Shay Hodge

No. 83
- Position: Wide receiver

Personal information
- Born: October 18, 1987 (age 38) Morton, Mississippi, U.S.
- Height: 6 ft 2 in (1.88 m)
- Weight: 207 lb (94 kg)

Career information
- High school: Morton
- College: Ole Miss
- NFL draft: 2010: undrafted

Career history
- Washington Redskins (2010)*; Cincinnati Bengals (2010–2011); Georgia Force (2012); Kansas City Command (2012); New Orleans VooDoo (2013)*; Hamilton Tiger-Cats (2013); Jacksonville Sharks (2016)*; Saskatchewan Roughriders (2016)*;
- * Offseason and/or practice squad member only

Awards and highlights
- First-team All-SEC (2009);

Career Arena League statistics
- Receptions: 53
- Yards: 595
- Touchdowns: 10
- Kick Return Yards: 261
- Kick Return Touchdowns: 0
- Stats at Pro Football Reference

= Shay Hodge =

American football player (born 1987)

Vareion Deshay "Shay" Hodge (born October 18, 1987) is an American former professional football player who was a wide receiver in the National Football League (NFL).
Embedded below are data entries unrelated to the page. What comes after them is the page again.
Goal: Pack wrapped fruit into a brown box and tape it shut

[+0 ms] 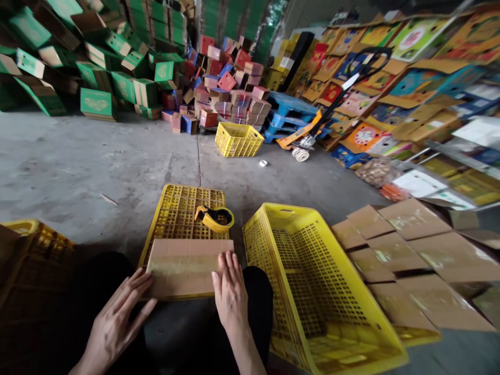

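A flat brown cardboard box [183, 263] lies across the near part of an upturned yellow plastic crate [177, 208], with a strip of tape running along its top. My left hand [117, 312] is at the box's left end, fingers stretched out and the thumb apart. On the right end rests my right hand [231, 291], its fingers extended flat over the top edge. Neither hand is wrapped around anything. Just beyond the box, a yellow tape dispenser [216, 219] sits on the crate.
Beside my right knee stands a large yellow crate [287, 211]. Several taped cardboard boxes [414, 250] are stacked to its right. Another crate [37, 234] is at the left. Farther off are a smaller yellow crate [239, 140], an orange pallet jack [302, 135], blue pallets [291, 109] and heaped green boxes [97, 104].
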`<move>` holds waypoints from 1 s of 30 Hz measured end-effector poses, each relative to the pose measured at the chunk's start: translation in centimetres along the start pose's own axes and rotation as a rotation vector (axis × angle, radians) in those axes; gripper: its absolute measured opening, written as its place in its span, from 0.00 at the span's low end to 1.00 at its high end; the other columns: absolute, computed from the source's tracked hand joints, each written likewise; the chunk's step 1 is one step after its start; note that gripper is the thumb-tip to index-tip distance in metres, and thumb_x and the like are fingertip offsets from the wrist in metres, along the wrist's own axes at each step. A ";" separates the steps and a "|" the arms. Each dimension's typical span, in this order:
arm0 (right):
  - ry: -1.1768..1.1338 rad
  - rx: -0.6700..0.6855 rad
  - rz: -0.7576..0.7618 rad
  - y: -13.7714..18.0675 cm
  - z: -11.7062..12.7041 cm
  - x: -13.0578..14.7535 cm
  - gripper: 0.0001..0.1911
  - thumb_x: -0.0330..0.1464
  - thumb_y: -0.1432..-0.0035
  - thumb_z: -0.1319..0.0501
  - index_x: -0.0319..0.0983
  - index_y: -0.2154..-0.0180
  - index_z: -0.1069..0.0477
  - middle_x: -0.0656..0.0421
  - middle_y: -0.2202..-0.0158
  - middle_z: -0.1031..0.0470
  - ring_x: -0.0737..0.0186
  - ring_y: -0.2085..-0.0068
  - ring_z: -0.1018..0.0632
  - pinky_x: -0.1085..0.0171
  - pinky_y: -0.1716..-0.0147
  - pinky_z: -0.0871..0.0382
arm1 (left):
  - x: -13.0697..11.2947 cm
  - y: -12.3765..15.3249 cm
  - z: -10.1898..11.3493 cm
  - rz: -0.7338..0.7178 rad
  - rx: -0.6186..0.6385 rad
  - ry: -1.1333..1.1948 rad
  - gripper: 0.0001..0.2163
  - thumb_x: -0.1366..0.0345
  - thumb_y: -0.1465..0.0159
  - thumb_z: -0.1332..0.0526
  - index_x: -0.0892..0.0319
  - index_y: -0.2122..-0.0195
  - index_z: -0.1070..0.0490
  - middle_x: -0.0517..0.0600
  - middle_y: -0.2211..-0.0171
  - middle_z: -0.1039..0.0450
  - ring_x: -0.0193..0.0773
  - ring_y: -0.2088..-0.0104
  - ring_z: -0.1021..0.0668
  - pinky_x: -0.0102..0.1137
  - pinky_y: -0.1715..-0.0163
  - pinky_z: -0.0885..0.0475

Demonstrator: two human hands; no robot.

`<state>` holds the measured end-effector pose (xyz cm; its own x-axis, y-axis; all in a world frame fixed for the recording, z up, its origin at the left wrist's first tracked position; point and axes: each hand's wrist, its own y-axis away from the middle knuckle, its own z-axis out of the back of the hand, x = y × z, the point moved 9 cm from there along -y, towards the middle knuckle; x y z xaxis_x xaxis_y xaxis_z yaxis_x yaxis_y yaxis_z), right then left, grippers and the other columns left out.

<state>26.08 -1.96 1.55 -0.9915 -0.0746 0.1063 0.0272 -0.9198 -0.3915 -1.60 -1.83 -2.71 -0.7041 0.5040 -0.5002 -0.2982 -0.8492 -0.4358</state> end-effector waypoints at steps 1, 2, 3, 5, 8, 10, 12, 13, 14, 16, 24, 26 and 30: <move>0.005 -0.015 -0.007 0.2 -0.1 -0.1 0.29 0.41 0.23 0.50 0.36 0.28 0.42 0.47 0.29 0.36 0.46 0.28 0.36 0.47 0.34 0.32 | -0.4 -0.2 -0.1 -0.005 0.003 -0.028 0.29 0.54 0.27 0.42 0.41 0.26 0.46 0.49 0.32 0.32 0.53 0.31 0.30 0.56 0.30 0.35; 0.010 -0.027 -0.013 0.3 -0.2 0.0 0.31 0.42 0.23 0.49 0.35 0.27 0.43 0.47 0.29 0.37 0.45 0.27 0.37 0.47 0.33 0.32 | -0.8 -0.5 -0.3 -0.010 0.006 -0.059 0.30 0.53 0.26 0.42 0.41 0.25 0.49 0.49 0.30 0.34 0.54 0.31 0.31 0.57 0.30 0.37; 0.015 -0.034 -0.018 0.4 -0.3 0.2 0.32 0.43 0.23 0.49 0.35 0.27 0.44 0.46 0.28 0.37 0.45 0.27 0.38 0.47 0.33 0.33 | -1.4 -0.9 -0.5 -0.016 0.010 -0.090 0.32 0.52 0.26 0.43 0.42 0.24 0.51 0.50 0.28 0.37 0.55 0.30 0.32 0.58 0.30 0.38; 0.023 -0.040 -0.019 0.5 -0.5 0.6 0.33 0.44 0.24 0.48 0.35 0.26 0.45 0.46 0.28 0.38 0.45 0.27 0.38 0.47 0.33 0.33 | -2.8 -1.9 -1.2 -0.027 0.008 -0.142 0.34 0.51 0.26 0.43 0.46 0.23 0.55 0.54 0.26 0.42 0.58 0.29 0.34 0.60 0.30 0.39; 0.033 -0.043 -0.015 0.5 -0.6 1.0 0.33 0.44 0.24 0.48 0.35 0.26 0.46 0.46 0.28 0.38 0.44 0.26 0.39 0.47 0.33 0.34 | -5.6 -3.7 -2.6 -0.055 -0.028 -0.182 0.37 0.54 0.26 0.42 0.54 0.22 0.59 0.60 0.25 0.48 0.61 0.28 0.37 0.59 0.30 0.39; 0.035 -0.054 -0.017 0.6 -0.8 0.9 0.33 0.43 0.23 0.49 0.35 0.26 0.46 0.46 0.28 0.38 0.44 0.26 0.40 0.46 0.32 0.35 | -7.9 -4.8 -3.8 -0.089 -0.030 -0.199 0.34 0.57 0.25 0.44 0.58 0.22 0.57 0.62 0.25 0.47 0.59 0.27 0.39 0.57 0.30 0.38; 0.024 -0.066 -0.015 0.8 -1.0 0.5 0.32 0.41 0.23 0.50 0.36 0.25 0.48 0.46 0.28 0.39 0.45 0.26 0.40 0.46 0.32 0.36 | -10.6 -5.7 -5.5 -0.168 0.025 -0.190 0.30 0.58 0.25 0.44 0.61 0.24 0.48 0.62 0.26 0.44 0.58 0.27 0.40 0.54 0.30 0.37; 0.010 -0.070 -0.009 0.9 -1.2 0.2 0.31 0.40 0.22 0.51 0.36 0.25 0.49 0.46 0.27 0.39 0.45 0.26 0.40 0.46 0.32 0.36 | -11.8 -6.0 -6.3 -0.199 0.049 -0.185 0.28 0.58 0.25 0.45 0.61 0.27 0.43 0.62 0.27 0.43 0.58 0.26 0.40 0.53 0.30 0.37; -0.011 -0.073 0.000 1.1 -1.5 -0.1 0.31 0.39 0.22 0.52 0.37 0.25 0.50 0.47 0.27 0.39 0.47 0.26 0.40 0.46 0.32 0.35 | -12.9 -6.2 -7.0 -0.229 0.078 -0.176 0.26 0.58 0.24 0.45 0.61 0.28 0.39 0.61 0.27 0.41 0.58 0.26 0.40 0.53 0.30 0.37; -0.063 -0.079 0.021 1.2 -1.9 -0.7 0.29 0.36 0.21 0.55 0.39 0.24 0.53 0.49 0.27 0.39 0.50 0.27 0.38 0.49 0.33 0.33 | -14.6 -6.5 -8.2 -0.275 0.130 -0.156 0.25 0.57 0.23 0.47 0.63 0.29 0.37 0.61 0.28 0.39 0.56 0.27 0.39 0.51 0.30 0.37; -0.093 -0.127 0.023 0.8 -2.0 -1.0 0.32 0.39 0.21 0.54 0.39 0.23 0.57 0.48 0.28 0.38 0.48 0.27 0.37 0.48 0.34 0.32 | -11.9 -7.2 -6.4 -0.254 0.179 -0.051 0.32 0.42 0.26 0.46 0.61 0.31 0.35 0.57 0.31 0.32 0.49 0.31 0.30 0.43 0.33 0.32; -0.099 -0.123 0.015 0.7 -1.8 -0.8 0.32 0.39 0.21 0.54 0.40 0.23 0.56 0.49 0.28 0.37 0.48 0.28 0.36 0.48 0.34 0.33 | -10.1 -7.0 -5.2 -0.231 0.189 -0.071 0.34 0.40 0.28 0.46 0.60 0.30 0.36 0.57 0.32 0.32 0.50 0.32 0.29 0.44 0.35 0.30; -0.104 -0.134 0.012 0.5 -1.5 -0.6 0.31 0.40 0.21 0.54 0.40 0.23 0.55 0.49 0.28 0.36 0.48 0.28 0.35 0.48 0.34 0.33 | -6.8 -6.2 -2.8 -0.189 0.168 -0.123 0.32 0.43 0.27 0.44 0.60 0.30 0.37 0.57 0.31 0.33 0.52 0.32 0.29 0.45 0.36 0.28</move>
<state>26.50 -1.84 -0.07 -0.9725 -0.1314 0.1921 0.0152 -0.8594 -0.5112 6.85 0.48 1.26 -0.6955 0.6419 -0.3228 -0.5273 -0.7612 -0.3776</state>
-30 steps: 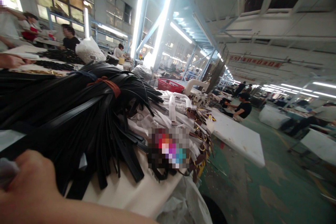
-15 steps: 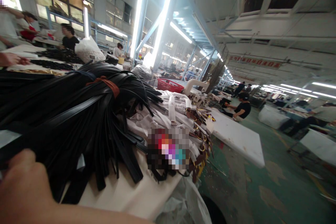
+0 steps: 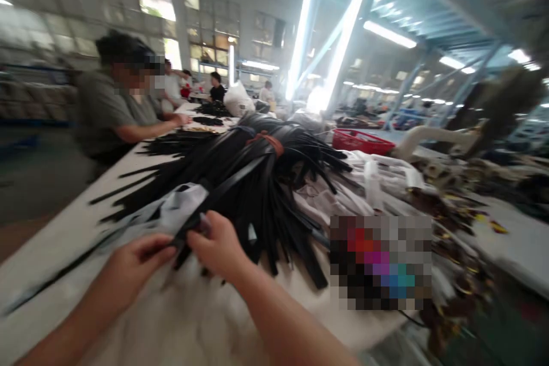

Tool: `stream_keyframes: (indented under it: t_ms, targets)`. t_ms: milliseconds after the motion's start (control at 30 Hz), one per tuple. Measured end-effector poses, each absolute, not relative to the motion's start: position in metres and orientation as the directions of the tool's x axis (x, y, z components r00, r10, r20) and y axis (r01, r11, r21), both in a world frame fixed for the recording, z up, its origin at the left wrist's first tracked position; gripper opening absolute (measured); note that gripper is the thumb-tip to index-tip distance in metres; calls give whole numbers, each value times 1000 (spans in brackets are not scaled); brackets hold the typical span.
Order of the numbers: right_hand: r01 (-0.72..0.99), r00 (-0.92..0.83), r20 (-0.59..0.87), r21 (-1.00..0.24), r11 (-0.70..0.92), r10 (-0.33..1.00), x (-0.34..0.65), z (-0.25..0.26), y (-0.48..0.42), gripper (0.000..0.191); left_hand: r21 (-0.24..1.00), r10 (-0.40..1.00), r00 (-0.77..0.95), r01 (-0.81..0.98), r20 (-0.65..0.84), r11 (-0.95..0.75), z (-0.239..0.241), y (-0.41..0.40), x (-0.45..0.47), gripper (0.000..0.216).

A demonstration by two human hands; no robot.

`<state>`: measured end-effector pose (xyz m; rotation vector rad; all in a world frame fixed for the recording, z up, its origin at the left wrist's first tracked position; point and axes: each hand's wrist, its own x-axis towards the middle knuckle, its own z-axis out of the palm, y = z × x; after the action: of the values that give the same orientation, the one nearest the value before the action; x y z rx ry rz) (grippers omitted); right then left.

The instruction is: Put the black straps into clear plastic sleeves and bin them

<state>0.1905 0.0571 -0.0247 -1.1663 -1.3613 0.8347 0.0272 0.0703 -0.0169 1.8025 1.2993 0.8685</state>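
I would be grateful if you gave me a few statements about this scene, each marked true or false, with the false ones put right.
1. The left hand and the right hand both have their fingers at a dark strip. True.
2. The band around the bundle of black strips is white. False: the band is reddish brown.
3. A red basket shows beyond the bundle, to its right in the picture. True.
4. The co-worker in the grey top is at the right edge of the picture. False: that co-worker is on the left, beside the table.
5. A bulging white bag shows beyond the bundle. True.
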Motion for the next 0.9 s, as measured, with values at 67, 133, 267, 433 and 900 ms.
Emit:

He was signed by the Washington Redskins as an undrafted free agent in 2010. He played college football for the Ole Miss Rebels.

==College career==
Hodge played for the Ole Miss Rebels from 2006 to 2009.

==Professional career==

===Washington Redskins===
Hodge originally signed a free-agent contract with the San Francisco 49ers but was released during rookie camp. Following his release, he was immediately offered a spot with the Washington Redskins and signed a contract with them. He was waived during final cuts.

===Cincinnati Bengals===
Hodge was signed to the Cincinnati Bengals practice squad on September 8, 2010.

===Georgia Force===
Hodge has signed with the Georgia Force of the Arena Football League for 2012.

===Kansas City Command===
Hodge was traded to the Kansas City Command on March 5, 2012, along with John Gianninoto

===New Orleans VooDoo===
Hodge signed with the New Orleans VooDoo for the 2013 season.

===Jacksonville Sharks===
On October 16, 2015, Hodge was assigned to the Jacksonville Sharks. On June 20, 2016, Hodge was placed on reassignment.

===Saskatchewan Roughriders===
Hodge signed with the Saskatchewan Roughriders on January 29, 2016. He was released on June 14, 2016.